O brejo e as candidaturas à Presidência da República
- Opinión
Talvez a única certeza que os políticos têm no momento é a de que nas próximas eleições toda a raiva dos eleitores será descarregada nas urnas.
Caso os candidatos, as propostas e o debate não atendam aos anseios da sociedade, o Brasil poderá ter o maior índice de abstenção e voto de protesto de toda a história da República.
O cenário deixado pelo golpe de estado no Brasil é de escombros institucionais, e nele o drama dos golpistas de ainda não terem desenhado o cenário das eleições de 2018.
Não se sabe quais os atores que figurarão na arena. A ideia é criar um ambiente para o candidato a ser fabricado.
Alguns nomes foram lançados, na tentativa de esboçar alguma cena, mas a reação do público nas praças eletrônicas das redes sociais foi demolidora e levou alguns pretendentes a recolherem-se aos seus aposentos.
É o caso, por exemplo, de João Dória Jr.
Com a cara de quem caiu de um outdoor, de uma propaganda enganosa de creme dental, ele deve ter achado que à frente da prefeitura de São Paulo, com algumas pantomimas orientadas por marqueteiros e apoio da grande mídia, seria projetado nacionalmente e se posicionaria na frente dos demais.
Com seu personagem "não sou político, sou gestor", ao mesmo tempo sendo político, perdeu-se nessa esquizofrenia, não se sabendo mais quem é Doria e quem é o personagem.
Saiu de cena, acabou na margem direita do podre rio Tietê, com seu vidro de "ração para pobres" debaixo do braço, como que acordado de um delírio narcísico.
Luciano Huck se apresentou com o crachá das Organizações Globo.
TVs e rádios, revistas e jornais, embalaram o rapaz como se a tela da Globo fosse um grande oráculo de onde teria saído, finalmente, o candidato para acabar com o desespero do mercado e dos artífices do golpe de estado, que estão morrendo de sede de candidatos refrigerantes como Jânio Quadros, Fernando Collor, nesse imenso deserto político, para possivelmente enfrentar Lula nas eleições de 2018.
Porém, Huck percebeu, a tempo, a lama chegando às portas das Organizações Globo. As gravíssimas denúncias de que a poderosa emissora teria pago vultosas propinas para obtenção de exclusividade das transmissões dos jogos da Copa 2014 cairam como água fria na fervura da candidatura.

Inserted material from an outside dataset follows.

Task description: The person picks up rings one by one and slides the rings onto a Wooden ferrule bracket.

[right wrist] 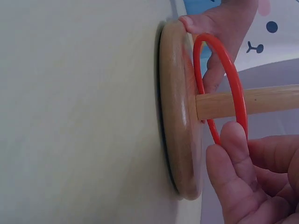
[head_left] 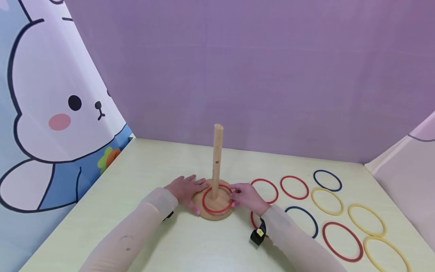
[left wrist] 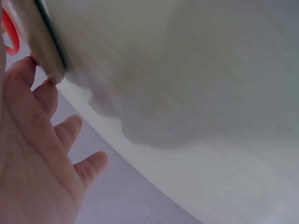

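Note:
A wooden peg (head_left: 217, 158) stands upright on a round wooden base (head_left: 214, 216) in the middle of the pale table. A red ring (head_left: 207, 206) is threaded over the peg and sits low, tilted just above the base (right wrist: 177, 116). My right hand (head_left: 242, 194) pinches the red ring (right wrist: 233, 84) at its right side, fingertips (right wrist: 233, 154) curled on it. My left hand (head_left: 185, 188) lies flat on the table with straight fingers, and its fingertips (left wrist: 32, 65) touch the base's left edge (left wrist: 46, 46).
Several loose rings lie on the table right of the base: red (head_left: 294, 187), blue (head_left: 327, 180) and yellow (head_left: 367, 220). A purple backdrop (head_left: 255, 75) closes the far side. A bunny-print curtain (head_left: 51, 113) hangs on the left.

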A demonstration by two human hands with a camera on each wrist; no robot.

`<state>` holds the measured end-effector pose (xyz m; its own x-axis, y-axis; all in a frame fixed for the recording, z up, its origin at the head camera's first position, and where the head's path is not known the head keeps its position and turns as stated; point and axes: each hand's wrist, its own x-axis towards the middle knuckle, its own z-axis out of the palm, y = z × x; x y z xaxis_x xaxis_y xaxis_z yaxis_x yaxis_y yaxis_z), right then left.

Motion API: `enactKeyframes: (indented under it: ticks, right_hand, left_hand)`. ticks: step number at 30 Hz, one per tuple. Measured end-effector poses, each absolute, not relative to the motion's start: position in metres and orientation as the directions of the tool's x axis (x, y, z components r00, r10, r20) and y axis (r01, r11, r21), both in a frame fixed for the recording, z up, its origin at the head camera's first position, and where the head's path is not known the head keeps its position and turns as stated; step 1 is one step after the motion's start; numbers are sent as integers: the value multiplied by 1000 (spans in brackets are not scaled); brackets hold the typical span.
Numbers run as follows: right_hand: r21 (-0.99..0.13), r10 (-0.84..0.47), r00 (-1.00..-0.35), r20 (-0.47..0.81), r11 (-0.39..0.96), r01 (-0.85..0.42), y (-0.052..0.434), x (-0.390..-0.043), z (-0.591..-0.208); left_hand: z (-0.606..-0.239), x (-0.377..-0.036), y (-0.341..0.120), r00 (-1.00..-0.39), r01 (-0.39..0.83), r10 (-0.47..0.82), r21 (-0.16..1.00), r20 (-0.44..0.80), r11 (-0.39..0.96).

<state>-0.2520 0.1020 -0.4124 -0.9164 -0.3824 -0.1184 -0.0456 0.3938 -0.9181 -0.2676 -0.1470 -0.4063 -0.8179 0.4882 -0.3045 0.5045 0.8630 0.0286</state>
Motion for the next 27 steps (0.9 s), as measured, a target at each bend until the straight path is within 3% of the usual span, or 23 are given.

Para a Globo, no Brasil não teria muito problema.
O Ministério Público e a Polícia Federal têm usado bem óculos escuros, não estão enxergando nenhum escândalo da parceira de espetáculos nas buscas e apreensões da Lava-Jato. Nenhuma investigação à vista.
As investigações estão sendo realizadas nos Estados Unidos, e avança em vários países do mundo.
Certamente vai estourar o oráculo global. Imagine a Interpol aparecer de manhã cedo e bater nas portas das mansões dos Marinho em pleno ano eleitoral.
Há quem diga que a candidatura Huck foi inventada para tirar o foco do escândalo da Globo/FIFA.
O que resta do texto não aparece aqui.